The Radford menu shows that there are plenty of items to please a large number of professors. Again the Benjes-Small & Brainard article inspires me: "The menu has become a powerful marketing tool. After being shown the array of choices for library instruction available, professors are now much more likely to request a second library session for their classes" (82). Hurray! This sounds like a positive step in the right direction--a step that I feel would be good for most, if not all, academic libraries to take, particularly if they value library instruction. When I presented the idea of having a menu in our program, my colleagues seemed to agree that it would be worth doing. We will probably even create a specific freshman-seminar menu, so instructors can choose what they want, rather than being forced to follow a particular program.

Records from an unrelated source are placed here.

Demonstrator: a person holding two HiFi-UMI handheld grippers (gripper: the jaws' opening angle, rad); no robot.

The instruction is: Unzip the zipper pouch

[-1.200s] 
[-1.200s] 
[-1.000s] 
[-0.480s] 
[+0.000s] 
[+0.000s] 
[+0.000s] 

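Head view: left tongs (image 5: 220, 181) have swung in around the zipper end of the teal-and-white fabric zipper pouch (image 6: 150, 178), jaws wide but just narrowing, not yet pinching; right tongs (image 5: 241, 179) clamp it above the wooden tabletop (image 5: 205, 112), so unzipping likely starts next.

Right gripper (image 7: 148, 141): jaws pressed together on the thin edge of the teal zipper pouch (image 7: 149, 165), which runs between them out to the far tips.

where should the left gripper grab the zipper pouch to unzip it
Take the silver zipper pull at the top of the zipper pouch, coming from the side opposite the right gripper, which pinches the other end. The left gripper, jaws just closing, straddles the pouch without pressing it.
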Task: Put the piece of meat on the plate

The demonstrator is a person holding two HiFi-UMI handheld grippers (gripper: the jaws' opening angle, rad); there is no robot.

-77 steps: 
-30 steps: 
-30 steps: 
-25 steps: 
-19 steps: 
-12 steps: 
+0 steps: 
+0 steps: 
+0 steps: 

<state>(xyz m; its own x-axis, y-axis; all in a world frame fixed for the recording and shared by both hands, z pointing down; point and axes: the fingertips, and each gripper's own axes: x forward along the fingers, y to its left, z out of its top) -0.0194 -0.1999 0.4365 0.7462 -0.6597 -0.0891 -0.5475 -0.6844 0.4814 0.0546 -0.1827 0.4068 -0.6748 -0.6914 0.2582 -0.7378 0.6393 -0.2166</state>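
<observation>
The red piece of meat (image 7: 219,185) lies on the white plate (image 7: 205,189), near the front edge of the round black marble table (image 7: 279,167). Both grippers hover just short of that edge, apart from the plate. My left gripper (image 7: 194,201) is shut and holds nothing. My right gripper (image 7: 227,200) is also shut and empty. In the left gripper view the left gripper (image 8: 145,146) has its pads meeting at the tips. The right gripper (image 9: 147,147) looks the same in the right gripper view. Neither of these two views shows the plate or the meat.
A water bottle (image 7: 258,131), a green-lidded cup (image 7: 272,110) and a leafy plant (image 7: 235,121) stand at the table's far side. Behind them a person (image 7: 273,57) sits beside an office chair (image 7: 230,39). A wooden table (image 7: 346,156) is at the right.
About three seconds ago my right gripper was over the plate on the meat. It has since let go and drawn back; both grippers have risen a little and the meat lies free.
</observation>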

The University of Alaska Southeast has create a similar Information Literacy Instruction Menu. They have presented their menu in a somewhat similar style--with a question such as "Will your students need to select and narrow a topic?"--as the Radford-University librarians, although it is manifested a bit differently on their website. They allow for their instructors to click on boxes next to the menu item, so a request can be sent to the librarians with all the desired items.

An important element that each website includes is the caveat that the menu only speaks to the most popular selections of the group at large--not the individual needs of a specialized class. They reserve the right to cook up specials for a professor's class; this would require that a professor express their unique needs to the assigned librarian who could then tailor the instruction session to fit the tastes of the clients in question.

For those instructors who desire hands-on activities for their students, the cost [accounted for in number of minutes] would increase. Quantifying instruction in such a way really goes a long way in justifying to instructors the necessity of bringing their classes in for more than one fifty-minute session.

Please post a comment to my blog. Let me conclude this post with a quotation from Albert Einstein on the positive thrill of teaching: "It is the supreme art of the teacher to awaken joy in creative expression and knowledge." Quote found at Quote World. This particular quote was found here.
It speaks about the real teacher, someone who can actually "awaken joy in creative expression and knowledge." These are the kinds of teachers that light fires for people, inspiring them to learn, be creative, and be movers and shakers--productive with their lives. This is something worth aspiring toward.